Erling Rolfsrud was a writer. Beverly is a musician.

[PIANO MELODY]

BEVERLY ROLFSRUD: We met in 1939. We were both taking a music course at the Concordia Conservatory of Music in Fargo. We laughed and we fooled around on our dates and had fun on a nickel ice cream cone. He wanted to have fun all the time. I thought, well, gee whiz. I was serious-minded. I was earning money to get myself through college. And here he was-- he had a job and he was just spending money. And [LAUGHS] oh, he was free, it seemed like to me. And it lightened my life quite a bit.

LEIF ENGER: Beverley married Erling Nicolai Rolfsrud in 1941 and learned something his readers and students would later discover. Erling was a compulsive observer of his own life and surroundings. Raised on a North Dakota farm by Norwegian parents, most of his books told the stories of prairie settlers. Beverley says Erling feared the way of life he'd grown up with would be forgotten if he didn't preserve it.

Yet, his stories were more than historical portraits. Often, they showed the conflict he'd felt as a born communicator raised by stoic Scandinavians, as a barefoot farm boy with literary ambitions.

BEVERLY ROLFSRUD: He hated farming, which he had to help with. His father died when he was only seven, so his 14-year-old brother became the boss. And he and his sisters had to help the brother and mother to survive. But he did not like. The dust was in the boy's eyes. And he describes how he was following the plow with and the horses. He didn't like it.

He wanted to go to college. He wanted to be educated. And he wanted to write. And he wanted to stun the world with a wonderful novel.

LEIF ENGER: Rolfsrud did write a novel as a teenager, a book he later described as A Melodrama About People I'd Never Met in a Place I'd Never Seen. The novel was rejected. And thereafter, Rolfsrud work turned inward.

He went to college, learned to play the organ, and wrote regional columns and articles. He moved his growing family to Minnesota, and wrote full time for five years. Beverley says his determination to write from experience gave his work a candid eloquence that had won him a small loyal readership while denying him the wider acclaim he wanted.

BEVERLY ROLFSRUD: We had to publish our own books. I think we averaged about $1,800 a year on all those books.
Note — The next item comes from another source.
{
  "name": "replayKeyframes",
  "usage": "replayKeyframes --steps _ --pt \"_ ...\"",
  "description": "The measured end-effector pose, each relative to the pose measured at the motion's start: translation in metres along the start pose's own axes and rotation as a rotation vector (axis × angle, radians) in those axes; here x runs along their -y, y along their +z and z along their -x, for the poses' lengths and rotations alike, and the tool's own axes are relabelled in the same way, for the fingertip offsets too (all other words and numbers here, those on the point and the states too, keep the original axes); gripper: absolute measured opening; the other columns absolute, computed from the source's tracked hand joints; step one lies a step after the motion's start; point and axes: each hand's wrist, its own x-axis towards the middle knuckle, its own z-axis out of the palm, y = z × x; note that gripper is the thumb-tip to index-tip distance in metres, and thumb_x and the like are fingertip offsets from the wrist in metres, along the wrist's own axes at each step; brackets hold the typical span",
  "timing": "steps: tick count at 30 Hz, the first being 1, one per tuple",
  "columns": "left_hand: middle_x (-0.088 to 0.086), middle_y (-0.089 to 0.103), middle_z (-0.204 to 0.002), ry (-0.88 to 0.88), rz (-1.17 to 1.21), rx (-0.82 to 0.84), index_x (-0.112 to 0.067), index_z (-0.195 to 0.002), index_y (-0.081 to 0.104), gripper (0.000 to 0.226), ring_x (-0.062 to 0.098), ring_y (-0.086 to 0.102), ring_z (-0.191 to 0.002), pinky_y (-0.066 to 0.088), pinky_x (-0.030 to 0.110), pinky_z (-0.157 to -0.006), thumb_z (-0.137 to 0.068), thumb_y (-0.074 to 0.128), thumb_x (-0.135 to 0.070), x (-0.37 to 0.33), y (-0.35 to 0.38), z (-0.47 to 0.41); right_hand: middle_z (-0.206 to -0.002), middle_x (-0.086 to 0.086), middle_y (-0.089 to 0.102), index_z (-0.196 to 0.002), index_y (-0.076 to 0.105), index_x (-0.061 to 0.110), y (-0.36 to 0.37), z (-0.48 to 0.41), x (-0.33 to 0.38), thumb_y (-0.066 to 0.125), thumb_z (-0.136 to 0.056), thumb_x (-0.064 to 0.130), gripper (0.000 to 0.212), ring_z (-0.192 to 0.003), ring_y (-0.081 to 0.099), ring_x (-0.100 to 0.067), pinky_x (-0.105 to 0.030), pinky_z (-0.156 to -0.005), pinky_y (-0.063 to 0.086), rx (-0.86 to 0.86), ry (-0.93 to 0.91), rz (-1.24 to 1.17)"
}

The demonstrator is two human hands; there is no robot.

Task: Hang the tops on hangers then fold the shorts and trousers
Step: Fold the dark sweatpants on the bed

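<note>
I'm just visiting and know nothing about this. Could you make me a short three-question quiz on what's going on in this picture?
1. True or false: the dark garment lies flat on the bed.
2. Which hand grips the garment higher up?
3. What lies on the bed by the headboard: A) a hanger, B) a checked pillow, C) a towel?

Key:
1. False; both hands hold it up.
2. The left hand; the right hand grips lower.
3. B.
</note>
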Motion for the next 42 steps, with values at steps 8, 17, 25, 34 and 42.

Then I said, we got six children. They're going to have to be educated. Can't you get a job? So he did. He went teaching high school. And he taught 18 years at Alexandria.

He used to quote this saying, "A prophet is not without honor, except in his own country." But you know, in his home county, they are buying his books like hotcakes. And they bought them before. They were very loyal to Erling.

LEIF ENGER: When Beverly refers to Erling's own country, she's talking about North Dakota, that's where most of his books are still sold. And orders keep coming in for the dozen titles Beverly keeps in print.

Rolfsrud continued writing while teaching full time. In 1963, he published A History of North Dakota, his television documentary series, Red River Land, won a prestigious Ohio State award in 1969. He retired in 1978 and immediately commenced writing a column for the Alexandria newspaper.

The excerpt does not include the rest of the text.